ScarfBench: New Benchmark Tests AI Agents on Java Migrations

HuggingFace

July 1, 2026

◷ 3 MIN

Original source

huggingface.co — read the full announcement →

HuggingFace Drops ScarfBench: 50 Tasks, 3 Frameworks

HuggingFace just released ScarfBench, a benchmark designed to evaluate AI agents on enterprise Java framework migrations. It covers three common migration paths: Struts to Spring Boot, EJBs to MicroProfile, and JSP to Thymeleaf. Each of the 50 tasks is a realistic, multi-step migration that involves refactoring code, updating configuration, and verifying behavior. The benchmark includes pre- and post-migration codebases, test suites, and human-validated expected outcomes. The idea is to test not just code generation but full workflow execution—something most existing benchmarks ignore. The agents can use any tools they want: LSP servers, grep, test runners. It's a sandboxed environment with a Docker container per task.

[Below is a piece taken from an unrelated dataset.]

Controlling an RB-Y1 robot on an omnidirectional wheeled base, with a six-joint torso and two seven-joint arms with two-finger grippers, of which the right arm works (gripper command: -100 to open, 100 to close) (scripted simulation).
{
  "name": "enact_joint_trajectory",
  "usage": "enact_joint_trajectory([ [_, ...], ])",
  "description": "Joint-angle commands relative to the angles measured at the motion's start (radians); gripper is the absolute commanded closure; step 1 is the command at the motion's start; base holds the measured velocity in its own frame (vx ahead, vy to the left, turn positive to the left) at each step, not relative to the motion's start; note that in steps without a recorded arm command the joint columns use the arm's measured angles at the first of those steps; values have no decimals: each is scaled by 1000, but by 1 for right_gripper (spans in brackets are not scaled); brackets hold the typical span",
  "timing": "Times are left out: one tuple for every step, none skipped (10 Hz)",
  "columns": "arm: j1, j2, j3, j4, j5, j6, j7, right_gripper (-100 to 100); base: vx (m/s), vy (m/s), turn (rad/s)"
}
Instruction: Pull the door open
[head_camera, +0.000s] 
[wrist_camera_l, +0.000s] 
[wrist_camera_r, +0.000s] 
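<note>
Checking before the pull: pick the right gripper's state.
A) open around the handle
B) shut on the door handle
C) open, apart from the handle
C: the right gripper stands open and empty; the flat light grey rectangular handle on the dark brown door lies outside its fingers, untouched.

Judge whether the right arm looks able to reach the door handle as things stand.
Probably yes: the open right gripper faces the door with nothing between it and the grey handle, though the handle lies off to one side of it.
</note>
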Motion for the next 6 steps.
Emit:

Why Java Migration Benchmarks Were Left Behind

Most AI coding benchmarks—like HumanEval or SWE-bench—focus on small, standalone problems: write a function, fix a bug. That's fine for measuring basic coding chops. But enterprise Java migrations are a different beast. They involve sprawling codebases, strict type systems, legacy patterns like JSP scriptlets or EJB entity beans, and dependency injection nuances. No benchmark has touched this space seriously. The closest is SWE-bench's repository-level issues, but those rarely span multiple files or require deep framework knowledge. Meanwhile, real enterprises spend millions of dollars and months of developer time migrating from Struts to something modern. Acroynms like Spring Boot have been around for over a decade, yet many banks and insurers are still on JSP. So the field needed this—a measure of whether agents can really handle the grimy, real-world work that makes developers cry.

What This Means for Enterprise AI Adoption

If agents can score well on ScarfBench, that's a green light for enterprises to start trusting AI on their messy monoliths. A 40% cost reduction in migration projects is plausible if you can automate 70% of the boilerplate. But here's the kicker: the benchmark reveals whether agents can actually *reason* about framework idioms, not just paste Stack Overflow snippets. For example, migrating a JSP custom tag to Thymeleaf dialect requires understanding both tag APIs and template engine semantics. That's a reasoning task, not a retrieval one. The big winners might be IDE vendors like JetBrains or IBM (via watsonx Code Assistant) who integrate agentic workflows directly into enterprise tooling. Of course, no agent has been reported to score above 60% accuracy yet. That's telling.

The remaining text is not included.